Nobody in the beginning got an SD card with the firmware on it - we all had to go get it from the google drive, and flash it ourselves - so you are not a unique case there. Anyone that did get an SD card was the unique case.
But, let me tell you this..
My very first printer was a used Solidoodle 4. The stock hotend on that had the thermistor taped to the outside of the heatblock - that was how they were made. It was also PEEK lined, so high temps were off limits
You want to talk about temperature differences?? how about around 40-45 degrees off?
I STILL never used a thermometer to figure it out.
Knowing that "most" people were printing PLA at around 200C, and ABS around 235-240C - I thought there was something seriously wrong when I was burning PLA at 200 and could not even get it up to 235 for ABS, as it would shut down at 225 with the "thermal protection" in the firmware. I learned, however, that a lot depends on how the hotend is set up, where/how the thermistor is placed, and what type of thermistor it is - some are more accurate than others, and placement makes a HUGE difference. Also, having the correct temp table setting selected in the firmware makes a difference.

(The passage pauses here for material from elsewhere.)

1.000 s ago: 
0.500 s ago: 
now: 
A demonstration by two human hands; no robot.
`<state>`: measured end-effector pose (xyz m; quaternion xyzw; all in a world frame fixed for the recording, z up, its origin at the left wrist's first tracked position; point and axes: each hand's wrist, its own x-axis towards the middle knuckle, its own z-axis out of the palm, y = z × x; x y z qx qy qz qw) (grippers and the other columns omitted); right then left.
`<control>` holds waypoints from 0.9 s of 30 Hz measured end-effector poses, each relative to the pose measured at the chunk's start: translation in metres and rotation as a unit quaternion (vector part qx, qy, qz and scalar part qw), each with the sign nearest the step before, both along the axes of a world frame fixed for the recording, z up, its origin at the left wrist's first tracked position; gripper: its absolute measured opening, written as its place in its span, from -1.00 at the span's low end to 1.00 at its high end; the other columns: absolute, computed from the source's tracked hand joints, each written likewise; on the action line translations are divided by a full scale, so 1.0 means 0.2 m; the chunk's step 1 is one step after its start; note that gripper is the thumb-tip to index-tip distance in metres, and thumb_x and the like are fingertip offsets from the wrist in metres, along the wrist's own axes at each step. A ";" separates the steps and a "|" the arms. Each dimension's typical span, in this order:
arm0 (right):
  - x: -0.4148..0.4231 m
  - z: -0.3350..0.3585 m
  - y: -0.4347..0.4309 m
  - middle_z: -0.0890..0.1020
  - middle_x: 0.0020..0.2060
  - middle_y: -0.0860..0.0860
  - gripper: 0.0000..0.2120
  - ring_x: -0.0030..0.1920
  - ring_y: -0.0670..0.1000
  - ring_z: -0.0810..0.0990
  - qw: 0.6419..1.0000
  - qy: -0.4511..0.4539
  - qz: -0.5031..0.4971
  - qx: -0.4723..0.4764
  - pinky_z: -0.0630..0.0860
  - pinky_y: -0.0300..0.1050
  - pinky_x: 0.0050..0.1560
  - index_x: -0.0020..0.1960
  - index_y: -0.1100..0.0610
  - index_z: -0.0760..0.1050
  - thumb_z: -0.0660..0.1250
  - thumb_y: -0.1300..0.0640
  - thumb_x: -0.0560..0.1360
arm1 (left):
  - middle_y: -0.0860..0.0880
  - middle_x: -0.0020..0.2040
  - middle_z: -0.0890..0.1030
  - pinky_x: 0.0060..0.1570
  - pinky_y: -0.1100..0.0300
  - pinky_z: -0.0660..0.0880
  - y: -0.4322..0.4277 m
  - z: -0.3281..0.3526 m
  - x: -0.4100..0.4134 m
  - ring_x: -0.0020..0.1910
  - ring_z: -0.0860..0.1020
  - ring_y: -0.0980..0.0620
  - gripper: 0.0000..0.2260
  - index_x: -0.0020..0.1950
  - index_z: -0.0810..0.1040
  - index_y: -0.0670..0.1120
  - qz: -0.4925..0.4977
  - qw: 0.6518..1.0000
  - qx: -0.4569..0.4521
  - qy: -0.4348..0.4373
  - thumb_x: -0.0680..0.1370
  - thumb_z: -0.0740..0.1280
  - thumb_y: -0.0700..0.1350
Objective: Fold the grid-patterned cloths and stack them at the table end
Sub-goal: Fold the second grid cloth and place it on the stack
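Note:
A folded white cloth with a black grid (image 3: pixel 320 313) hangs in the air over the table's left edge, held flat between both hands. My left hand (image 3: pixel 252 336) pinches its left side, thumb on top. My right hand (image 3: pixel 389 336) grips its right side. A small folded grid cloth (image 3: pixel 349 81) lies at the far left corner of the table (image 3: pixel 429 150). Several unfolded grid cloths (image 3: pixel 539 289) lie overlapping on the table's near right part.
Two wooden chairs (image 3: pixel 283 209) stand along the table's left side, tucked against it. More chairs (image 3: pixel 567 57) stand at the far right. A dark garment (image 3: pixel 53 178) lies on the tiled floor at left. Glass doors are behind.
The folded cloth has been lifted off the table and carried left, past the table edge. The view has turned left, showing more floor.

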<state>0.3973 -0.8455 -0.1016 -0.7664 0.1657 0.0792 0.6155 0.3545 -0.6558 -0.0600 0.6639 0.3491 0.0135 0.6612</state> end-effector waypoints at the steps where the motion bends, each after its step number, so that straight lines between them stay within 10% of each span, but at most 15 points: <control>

I used temp calibrations to figure out optimal printing temps for that machine... for PLA it was set to about 160-165C - for ABS it was more like 190-195C - depending on colors being used - some printed best hotter, some cooler...
When I changed out the hotend for an E3D (because I eventually wanted to try printing Nylon and other high temp filaments), I had to learn how to flash the firmware to make the necessary changes, and had to recalibrate temperatures all over again. Not once did I need a thermometer to do any of this.
Every machine will be slightly different, every hotend will be slightly different - or in some cases, drastically different - as my SD4 was.
And to top that off, every filament will be slightly different in its temp requirements. It is part of the calibration process to figure out the optimal temps for YOUR machine and your filament, specifically.
While I agree that 20 degrees off on the hotend is a bit drastic, it is not that uncommon - especially in a kit printer.
And, while a DVM makes the job of setting the stepper driver voltages a bit easier, it is also not a complete necessity. It can be done without one if one needs to do so.
Please do not take this the wrong way, I applaud your determination to figure out what was going on with your machine, and the extreme lengths you went to to do so. All I am saying is that one does not necessarily "need" to go to those lengths to make things work. A few temp calibration towers would have told you the same thing - that your temps were off by around 20 degrees. Adjust your temp settings accordingly and you can still print successfully.
I used the stock hotend on my SD4 for several months - quite successfully, btw - before I invested in the E3D. I wanted to make sure I could actually make the thing work before making that investment.
That same SD4, with the original E3D v6 hotend I bought years ago (shortly after the v6 was first introduced), is now my "workhorse" printer producing prototypes and regular parts runs for other people.